Print the lines that run from the line with "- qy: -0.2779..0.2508" to the line with "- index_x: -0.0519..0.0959", keeping both end lines, exactly as they appear in the entries below, and nothing else.

Records shown:
%%
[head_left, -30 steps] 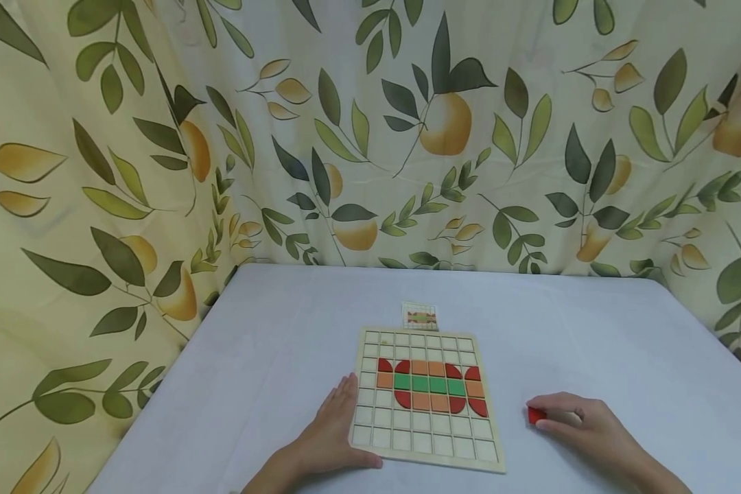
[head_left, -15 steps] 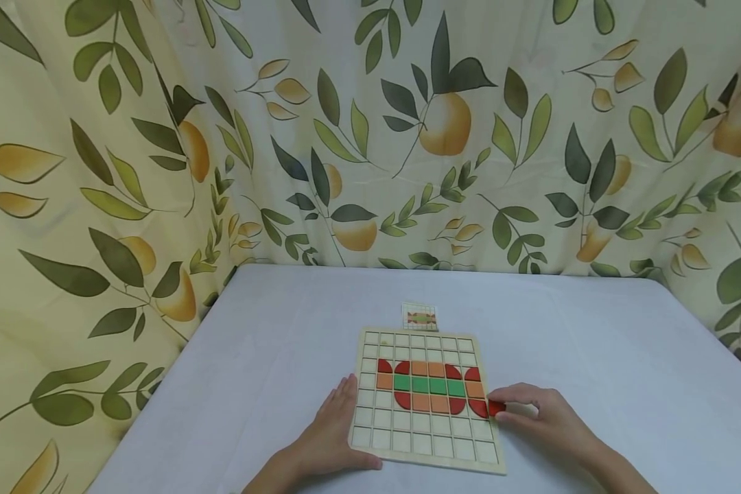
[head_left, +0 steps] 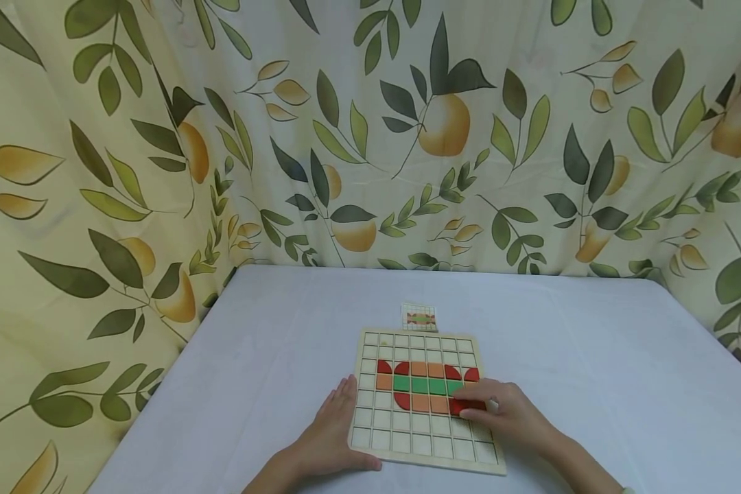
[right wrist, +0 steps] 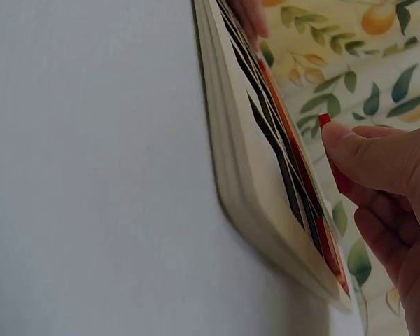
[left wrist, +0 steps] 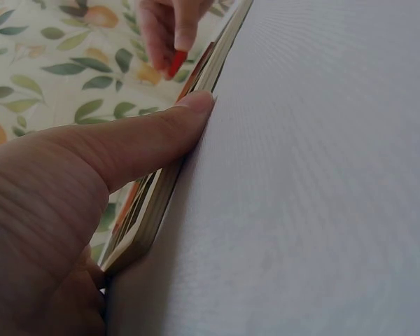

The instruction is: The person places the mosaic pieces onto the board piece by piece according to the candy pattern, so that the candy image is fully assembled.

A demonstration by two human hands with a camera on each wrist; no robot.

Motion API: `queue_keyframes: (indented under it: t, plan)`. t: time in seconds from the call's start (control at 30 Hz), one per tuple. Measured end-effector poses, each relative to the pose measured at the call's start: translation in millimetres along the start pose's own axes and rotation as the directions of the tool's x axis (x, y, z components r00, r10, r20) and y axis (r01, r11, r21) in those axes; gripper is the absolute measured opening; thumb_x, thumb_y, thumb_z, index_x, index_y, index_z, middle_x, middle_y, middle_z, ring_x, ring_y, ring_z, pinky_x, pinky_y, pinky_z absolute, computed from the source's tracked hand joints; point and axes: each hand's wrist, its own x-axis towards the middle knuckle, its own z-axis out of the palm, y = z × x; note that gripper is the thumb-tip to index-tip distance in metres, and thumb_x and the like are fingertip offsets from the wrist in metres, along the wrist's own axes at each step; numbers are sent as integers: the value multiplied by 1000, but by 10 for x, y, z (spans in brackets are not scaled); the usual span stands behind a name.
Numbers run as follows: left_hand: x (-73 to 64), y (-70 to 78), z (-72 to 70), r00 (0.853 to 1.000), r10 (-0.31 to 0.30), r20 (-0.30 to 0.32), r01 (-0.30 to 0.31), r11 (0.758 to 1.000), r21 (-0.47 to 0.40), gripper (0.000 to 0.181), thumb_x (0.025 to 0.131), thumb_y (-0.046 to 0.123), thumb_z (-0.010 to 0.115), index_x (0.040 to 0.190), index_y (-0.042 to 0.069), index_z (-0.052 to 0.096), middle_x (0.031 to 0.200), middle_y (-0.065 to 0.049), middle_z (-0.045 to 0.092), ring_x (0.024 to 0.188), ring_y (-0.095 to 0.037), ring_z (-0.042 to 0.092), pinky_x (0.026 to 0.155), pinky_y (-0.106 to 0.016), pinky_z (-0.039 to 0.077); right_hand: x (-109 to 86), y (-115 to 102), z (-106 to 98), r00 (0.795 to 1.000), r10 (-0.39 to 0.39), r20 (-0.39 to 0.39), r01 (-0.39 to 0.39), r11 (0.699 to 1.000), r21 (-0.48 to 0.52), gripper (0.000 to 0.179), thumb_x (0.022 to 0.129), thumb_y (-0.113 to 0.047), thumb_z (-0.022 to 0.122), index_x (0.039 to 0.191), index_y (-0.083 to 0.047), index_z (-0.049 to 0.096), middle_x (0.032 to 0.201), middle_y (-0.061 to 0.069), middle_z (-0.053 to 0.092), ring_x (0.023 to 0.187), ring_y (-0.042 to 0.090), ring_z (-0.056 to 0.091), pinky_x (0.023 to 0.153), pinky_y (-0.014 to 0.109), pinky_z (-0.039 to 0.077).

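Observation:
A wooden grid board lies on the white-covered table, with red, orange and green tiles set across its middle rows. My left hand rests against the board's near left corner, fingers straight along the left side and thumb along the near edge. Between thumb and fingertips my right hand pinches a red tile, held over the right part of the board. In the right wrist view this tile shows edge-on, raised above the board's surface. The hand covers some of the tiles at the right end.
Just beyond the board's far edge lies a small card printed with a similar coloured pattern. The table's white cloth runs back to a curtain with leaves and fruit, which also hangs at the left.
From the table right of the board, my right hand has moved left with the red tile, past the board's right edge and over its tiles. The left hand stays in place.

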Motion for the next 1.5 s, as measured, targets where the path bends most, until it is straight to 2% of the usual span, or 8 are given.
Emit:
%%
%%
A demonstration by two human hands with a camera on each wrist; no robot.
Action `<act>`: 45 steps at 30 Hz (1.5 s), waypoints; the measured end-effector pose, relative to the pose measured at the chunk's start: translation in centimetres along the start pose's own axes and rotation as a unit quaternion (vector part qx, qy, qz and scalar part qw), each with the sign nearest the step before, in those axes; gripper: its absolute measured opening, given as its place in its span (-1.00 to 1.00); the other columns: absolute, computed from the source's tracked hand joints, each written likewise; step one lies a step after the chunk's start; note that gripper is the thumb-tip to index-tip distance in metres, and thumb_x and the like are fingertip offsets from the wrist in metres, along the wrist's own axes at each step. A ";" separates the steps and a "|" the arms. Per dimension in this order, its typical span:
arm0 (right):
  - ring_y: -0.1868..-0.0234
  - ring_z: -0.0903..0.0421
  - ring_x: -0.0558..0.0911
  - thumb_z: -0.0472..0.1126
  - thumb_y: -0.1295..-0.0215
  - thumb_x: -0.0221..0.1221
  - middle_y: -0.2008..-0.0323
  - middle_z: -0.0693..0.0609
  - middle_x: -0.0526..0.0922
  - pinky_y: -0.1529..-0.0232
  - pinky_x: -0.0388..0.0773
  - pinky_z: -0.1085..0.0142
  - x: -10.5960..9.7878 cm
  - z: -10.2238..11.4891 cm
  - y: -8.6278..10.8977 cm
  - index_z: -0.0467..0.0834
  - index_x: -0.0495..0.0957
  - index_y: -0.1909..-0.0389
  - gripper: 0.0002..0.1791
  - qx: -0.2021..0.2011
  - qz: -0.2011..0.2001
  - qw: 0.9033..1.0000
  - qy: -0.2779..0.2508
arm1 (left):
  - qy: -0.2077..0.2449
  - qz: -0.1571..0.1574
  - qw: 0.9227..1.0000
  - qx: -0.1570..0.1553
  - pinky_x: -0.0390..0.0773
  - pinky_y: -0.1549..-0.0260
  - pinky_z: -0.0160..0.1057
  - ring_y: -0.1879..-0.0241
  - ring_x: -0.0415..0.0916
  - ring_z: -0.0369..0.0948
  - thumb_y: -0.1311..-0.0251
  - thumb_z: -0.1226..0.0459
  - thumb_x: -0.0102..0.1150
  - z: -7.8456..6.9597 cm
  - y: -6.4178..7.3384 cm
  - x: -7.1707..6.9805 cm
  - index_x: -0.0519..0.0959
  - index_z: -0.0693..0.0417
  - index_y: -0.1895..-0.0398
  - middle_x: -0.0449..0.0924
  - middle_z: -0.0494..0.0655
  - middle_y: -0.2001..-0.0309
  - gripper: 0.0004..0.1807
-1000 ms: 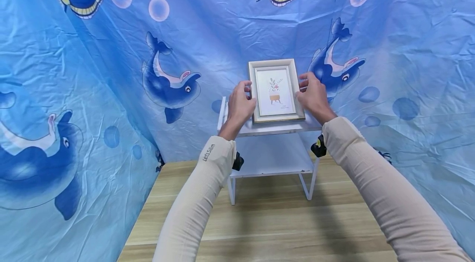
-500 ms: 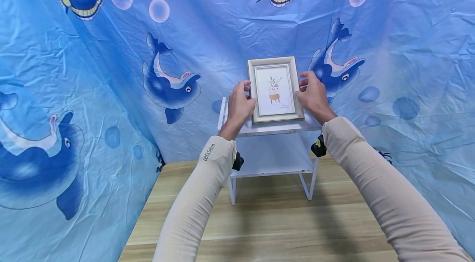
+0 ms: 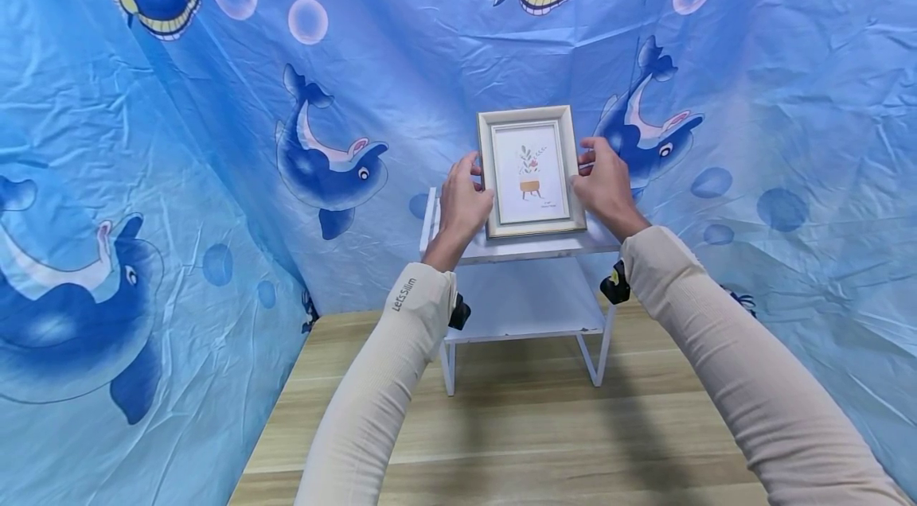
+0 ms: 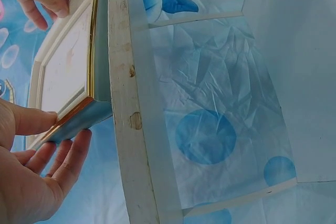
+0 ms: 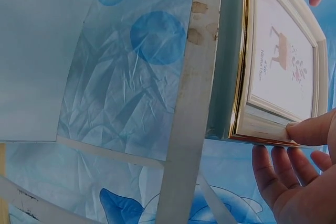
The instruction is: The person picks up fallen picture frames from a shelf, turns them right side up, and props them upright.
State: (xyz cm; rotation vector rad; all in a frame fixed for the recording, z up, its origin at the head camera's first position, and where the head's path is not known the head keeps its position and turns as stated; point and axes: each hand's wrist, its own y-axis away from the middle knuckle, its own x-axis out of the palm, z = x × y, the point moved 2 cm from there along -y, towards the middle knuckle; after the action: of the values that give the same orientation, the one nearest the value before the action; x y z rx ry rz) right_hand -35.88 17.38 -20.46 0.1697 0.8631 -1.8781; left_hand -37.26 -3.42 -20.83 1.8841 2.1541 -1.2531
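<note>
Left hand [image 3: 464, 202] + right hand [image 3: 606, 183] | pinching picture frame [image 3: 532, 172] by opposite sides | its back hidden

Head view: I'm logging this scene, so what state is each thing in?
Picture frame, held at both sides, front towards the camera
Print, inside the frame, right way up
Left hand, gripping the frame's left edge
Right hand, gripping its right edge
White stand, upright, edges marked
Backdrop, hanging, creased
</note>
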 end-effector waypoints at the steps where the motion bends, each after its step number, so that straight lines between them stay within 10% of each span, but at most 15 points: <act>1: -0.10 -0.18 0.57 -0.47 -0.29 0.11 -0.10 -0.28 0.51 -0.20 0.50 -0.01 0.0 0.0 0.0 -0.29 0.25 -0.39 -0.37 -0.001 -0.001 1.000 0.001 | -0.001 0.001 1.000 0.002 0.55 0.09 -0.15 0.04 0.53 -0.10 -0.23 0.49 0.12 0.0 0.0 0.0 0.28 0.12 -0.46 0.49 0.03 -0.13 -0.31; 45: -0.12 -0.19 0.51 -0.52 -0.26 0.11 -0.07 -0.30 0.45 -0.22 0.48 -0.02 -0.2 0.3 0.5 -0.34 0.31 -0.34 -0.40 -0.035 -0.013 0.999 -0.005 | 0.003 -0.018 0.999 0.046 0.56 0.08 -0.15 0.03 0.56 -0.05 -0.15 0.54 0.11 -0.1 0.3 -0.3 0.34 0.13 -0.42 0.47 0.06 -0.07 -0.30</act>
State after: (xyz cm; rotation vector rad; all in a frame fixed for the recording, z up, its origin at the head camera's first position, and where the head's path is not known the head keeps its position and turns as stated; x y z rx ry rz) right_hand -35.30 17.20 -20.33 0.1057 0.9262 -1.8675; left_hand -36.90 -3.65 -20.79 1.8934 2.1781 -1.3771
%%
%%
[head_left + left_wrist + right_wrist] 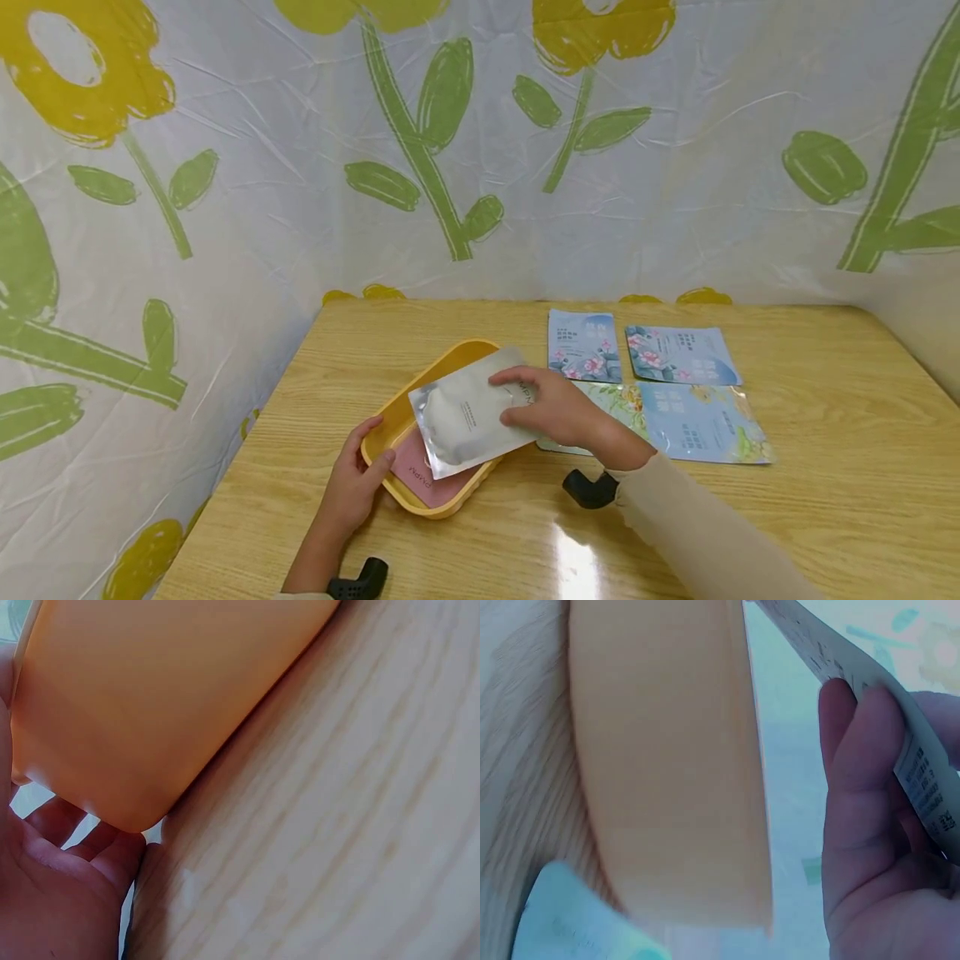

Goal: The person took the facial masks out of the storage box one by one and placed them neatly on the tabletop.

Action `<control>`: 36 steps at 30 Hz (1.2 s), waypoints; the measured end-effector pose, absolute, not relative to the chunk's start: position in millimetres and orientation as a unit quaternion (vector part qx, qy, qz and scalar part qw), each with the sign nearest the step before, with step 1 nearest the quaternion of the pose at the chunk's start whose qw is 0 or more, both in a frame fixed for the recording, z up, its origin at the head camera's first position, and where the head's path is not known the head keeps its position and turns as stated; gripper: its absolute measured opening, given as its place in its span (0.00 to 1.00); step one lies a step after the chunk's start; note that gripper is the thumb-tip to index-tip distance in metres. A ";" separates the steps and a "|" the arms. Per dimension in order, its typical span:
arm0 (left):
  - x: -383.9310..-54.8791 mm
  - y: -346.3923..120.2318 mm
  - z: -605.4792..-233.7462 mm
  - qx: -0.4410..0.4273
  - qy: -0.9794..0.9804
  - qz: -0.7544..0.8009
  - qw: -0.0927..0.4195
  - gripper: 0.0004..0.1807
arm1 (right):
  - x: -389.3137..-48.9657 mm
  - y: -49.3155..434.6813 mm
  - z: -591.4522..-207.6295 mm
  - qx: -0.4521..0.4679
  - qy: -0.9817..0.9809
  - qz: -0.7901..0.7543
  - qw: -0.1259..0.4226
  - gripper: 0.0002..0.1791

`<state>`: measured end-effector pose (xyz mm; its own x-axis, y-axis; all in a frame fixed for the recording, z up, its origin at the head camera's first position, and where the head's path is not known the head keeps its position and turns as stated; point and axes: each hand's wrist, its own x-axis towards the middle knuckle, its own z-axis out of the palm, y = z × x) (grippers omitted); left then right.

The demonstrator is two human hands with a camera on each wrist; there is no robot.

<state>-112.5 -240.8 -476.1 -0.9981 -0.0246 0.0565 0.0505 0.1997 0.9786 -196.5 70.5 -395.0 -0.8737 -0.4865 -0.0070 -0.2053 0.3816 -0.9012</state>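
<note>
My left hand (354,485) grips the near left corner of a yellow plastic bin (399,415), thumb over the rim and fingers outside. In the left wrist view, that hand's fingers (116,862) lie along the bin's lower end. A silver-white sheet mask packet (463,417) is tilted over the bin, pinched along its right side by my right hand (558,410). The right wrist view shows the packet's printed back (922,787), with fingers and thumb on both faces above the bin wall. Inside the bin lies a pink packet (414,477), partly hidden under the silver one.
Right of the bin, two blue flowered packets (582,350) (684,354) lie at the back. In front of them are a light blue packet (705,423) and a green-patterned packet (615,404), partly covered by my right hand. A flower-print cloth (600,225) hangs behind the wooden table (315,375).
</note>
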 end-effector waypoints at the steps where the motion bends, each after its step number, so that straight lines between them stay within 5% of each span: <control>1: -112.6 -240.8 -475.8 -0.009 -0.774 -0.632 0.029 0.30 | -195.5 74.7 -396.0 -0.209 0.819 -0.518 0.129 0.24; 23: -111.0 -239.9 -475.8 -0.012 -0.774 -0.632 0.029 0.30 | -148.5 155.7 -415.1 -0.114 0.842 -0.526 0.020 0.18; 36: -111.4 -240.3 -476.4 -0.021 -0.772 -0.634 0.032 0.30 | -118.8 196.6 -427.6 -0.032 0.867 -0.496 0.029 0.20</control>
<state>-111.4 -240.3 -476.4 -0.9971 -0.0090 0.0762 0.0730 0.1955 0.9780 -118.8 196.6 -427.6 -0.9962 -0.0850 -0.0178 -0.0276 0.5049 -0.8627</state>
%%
Response:
  - qy: -0.2779..0.2508
arm1 (left):
  - qy: -0.2077..0.2449
  - qz: -0.1571..0.1574
  - qw: 0.9227..1.0000
  - qx: -0.1570..0.1553
  - pinky_x: -0.0390..0.0773
  - pinky_y: -0.1549..-0.0260
  - pinky_z: -0.0160..0.1057
  - ring_y: -0.1879..-0.0241
  - ring_x: -0.0415..0.0916
  - ring_z: -0.0369..0.0948
  - thumb_y: -0.1311..-0.0251
  - thumb_z: -0.1226..0.0459
  - thumb_x: -0.0102..0.1150
  - z: -7.8456..6.9597 cm
  - y: -6.4178..7.3384 cm
  - x: -7.1707..6.9805 cm
  - index_x: -0.0519..0.0959

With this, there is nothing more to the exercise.